Tango 2 disease is a rare, inherited genetic condition first identified in recent years. The name is an acronym for “Transport and Golgi organization 2 homolog,” which refers to the specific gene involved. It is characterized by distinct episodes of severe illness as well as ongoing developmental issues. The condition is highly variable and can present differently from one person to another.
Symptoms and Clinical Presentation
A defining feature of Tango 2 disease is the occurrence of sudden, severe episodes known as metabolic crises. These events are set off by common triggers such as an infection, fever, or not eating for an extended period. During a crisis, an individual can experience a rapid breakdown of muscle tissue, known as rhabdomyolysis. This process releases a protein called myoglobin into the blood, which can lead to dark-colored urine and potentially cause kidney damage.
The metabolic crises are also marked by life-threatening heart rhythm problems, or arrhythmias. Individuals may experience recurrent ventricular tachycardia, a type of fast, abnormal heart rate which is dangerous if not treated promptly. Another symptom during these episodes is hypoglycemia, or low blood sugar, which can contribute to brain dysfunction known as encephalopathy. These crises are considered medical emergencies that require immediate intervention.
Outside of these acute crises, individuals with Tango 2 disease exhibit a range of baseline neurological symptoms. Many experience developmental delays in milestones like walking and talking. Intellectual disability of varying degrees is also common.
Other persistent neurological signs include hypotonia, which is low muscle tone that can make an individual seem “floppy,” and ataxia, problems with coordination and balance resulting in an unsteady gait. Some individuals also have seizures that occur separately from the metabolic crises. Additional symptoms include overactive reflexes, intermittent head tilting, and motor speech disorders.
The Genetic Basis of the Disorder
Tango 2 disease is caused by mutations in the TANGO2 gene. This gene provides instructions for making a protein that is thought to be involved in the transport and organization of other proteins between cellular structures, specifically the endoplasmic reticulum and the Golgi apparatus. When mutations occur in the TANGO2 gene, the resulting protein may be dysfunctional or absent, disrupting these cellular processes.
The inheritance pattern for this condition is autosomal recessive. This means an affected child must inherit two mutated copies of the TANGO2 geneāone from each parent. A person who has only one copy of the mutated gene is known as a carrier.
Carriers do not typically show any signs or symptoms of the disease because their one functional copy of the gene is sufficient to produce enough of the TANGO2 protein. It is estimated that approximately 1 in 566 people is a carrier of a defective TANGO2 gene. The condition only manifests when two carriers have a child who inherits the mutated gene from both of them.
Diagnosis Process
Diagnosis often begins with the recognition of its characteristic clinical signs, especially the sudden onset of a metabolic crisis. A physician may suspect the disorder in a child who presents with a combination of rhabdomyolysis, cardiac arrhythmias, and encephalopathy, particularly if the episode was triggered by an illness. The presence of underlying developmental delays or an unusual gait can also point a clinician toward considering this rare condition.
While clinical symptoms raise suspicion, the definitive diagnosis is achieved through molecular genetic testing. This type of testing analyzes an individual’s DNA to identify disease-causing mutations in both copies of the TANGO2 gene. Genetic testing is typically performed at specialized laboratories.
During an acute metabolic crisis, other diagnostic tests are used to manage the immediate situation. Blood tests are administered to measure levels of creatine kinase (CK), an enzyme that, when highly elevated, indicates significant muscle damage from rhabdomyolysis. Blood sugar levels are checked to detect hypoglycemia, and an electrocardiogram (ECG) is used to monitor the heart’s electrical activity and identify arrhythmias.
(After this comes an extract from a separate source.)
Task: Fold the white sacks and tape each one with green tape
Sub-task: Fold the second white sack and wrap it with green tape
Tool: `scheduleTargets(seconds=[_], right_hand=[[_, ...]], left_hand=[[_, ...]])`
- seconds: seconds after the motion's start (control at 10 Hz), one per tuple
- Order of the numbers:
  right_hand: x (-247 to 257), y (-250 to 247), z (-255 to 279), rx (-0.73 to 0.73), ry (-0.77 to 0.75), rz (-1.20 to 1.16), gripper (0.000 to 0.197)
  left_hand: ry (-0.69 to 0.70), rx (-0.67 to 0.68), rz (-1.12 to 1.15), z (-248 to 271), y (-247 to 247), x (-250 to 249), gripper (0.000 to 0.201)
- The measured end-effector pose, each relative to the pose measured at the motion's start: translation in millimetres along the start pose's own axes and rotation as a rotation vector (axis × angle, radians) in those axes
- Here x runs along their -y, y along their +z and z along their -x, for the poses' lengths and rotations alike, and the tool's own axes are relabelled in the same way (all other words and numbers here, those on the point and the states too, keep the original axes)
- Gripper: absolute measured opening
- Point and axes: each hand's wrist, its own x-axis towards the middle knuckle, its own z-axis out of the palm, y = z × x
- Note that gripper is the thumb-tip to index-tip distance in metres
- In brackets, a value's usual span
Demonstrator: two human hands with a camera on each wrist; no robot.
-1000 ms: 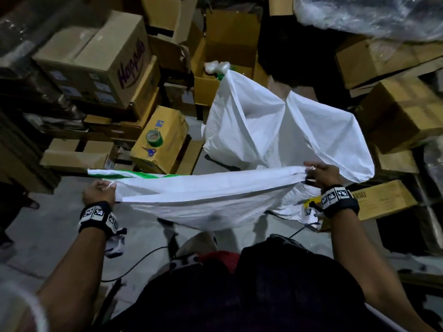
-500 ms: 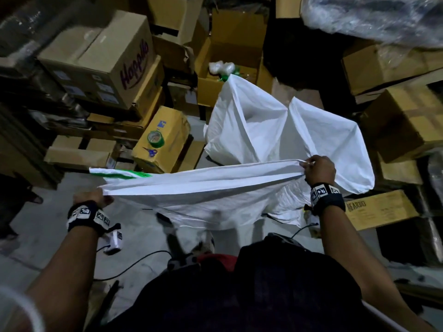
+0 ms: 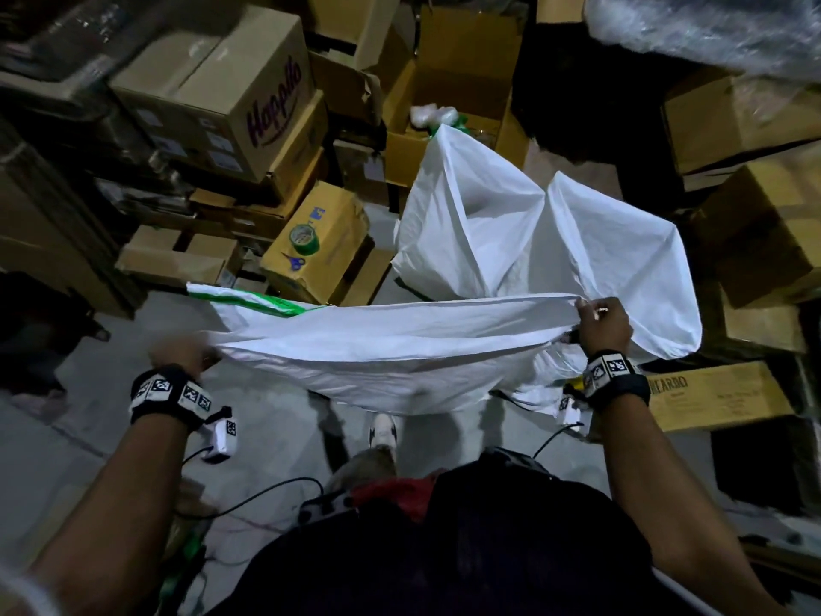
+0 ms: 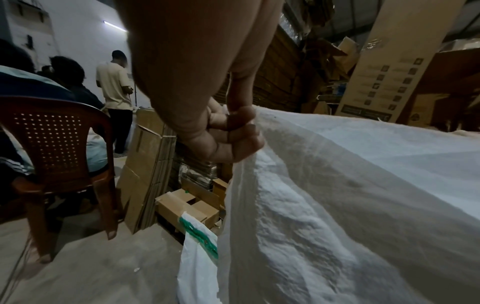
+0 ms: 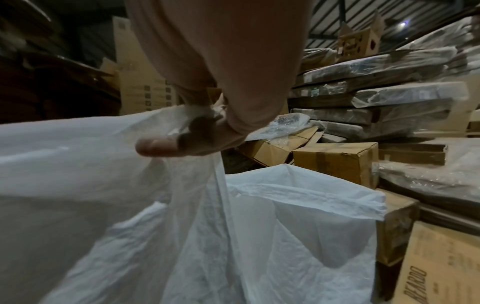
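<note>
Cardboard boxes crowd around stretched white sack.

The sack hangs stretched across in front of the person, above the floor, with the left hand at its left end and the right hand at its right end. Behind it a second sack stands on the floor. Left of that sack sits a box, with the tape roll and scissors on top of it. More boxes are stacked behind and to the left. Another box lies just right of the right hand. A chair stands at the far left, with people beyond it.
</note>
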Motion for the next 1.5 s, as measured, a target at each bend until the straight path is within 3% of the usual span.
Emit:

Brain imaging, such as an MRI, might also be performed.
Management and Treatment Strategies
Currently, there is no cure for Tango 2 disease, so a primary strategy is managing symptoms and preventing crises by strictly avoiding known triggers. This includes preventing prolonged periods of fasting and aggressively treating any illnesses or fevers to reduce the risk of a crisis. Families often work with their medical team to establish a detailed emergency protocol to follow if a crisis begins.
During a metabolic crisis, treatment addresses the life-threatening symptoms. This requires hospitalization to monitor heart rhythm, electrolyte levels, and kidney function. Medications may be used to control dangerous arrhythmias, and in some cases, an implantable cardioverter-defibrillator (ICD) may be recommended to prevent future cardiac events. Intravenous fluids are administered to protect the kidneys from damage caused by rhabdomyolysis.
Long-term management involves a multidisciplinary team to address the ongoing neurological and developmental aspects of the disorder. Children benefit from a combination of physical, occupational, and speech therapies to help with muscle tone, coordination, and communication. Anti-seizure medications may be prescribed for those who experience epilepsy, and some individuals may require hormone replacement therapy for hypothyroidism, which can be an associated condition.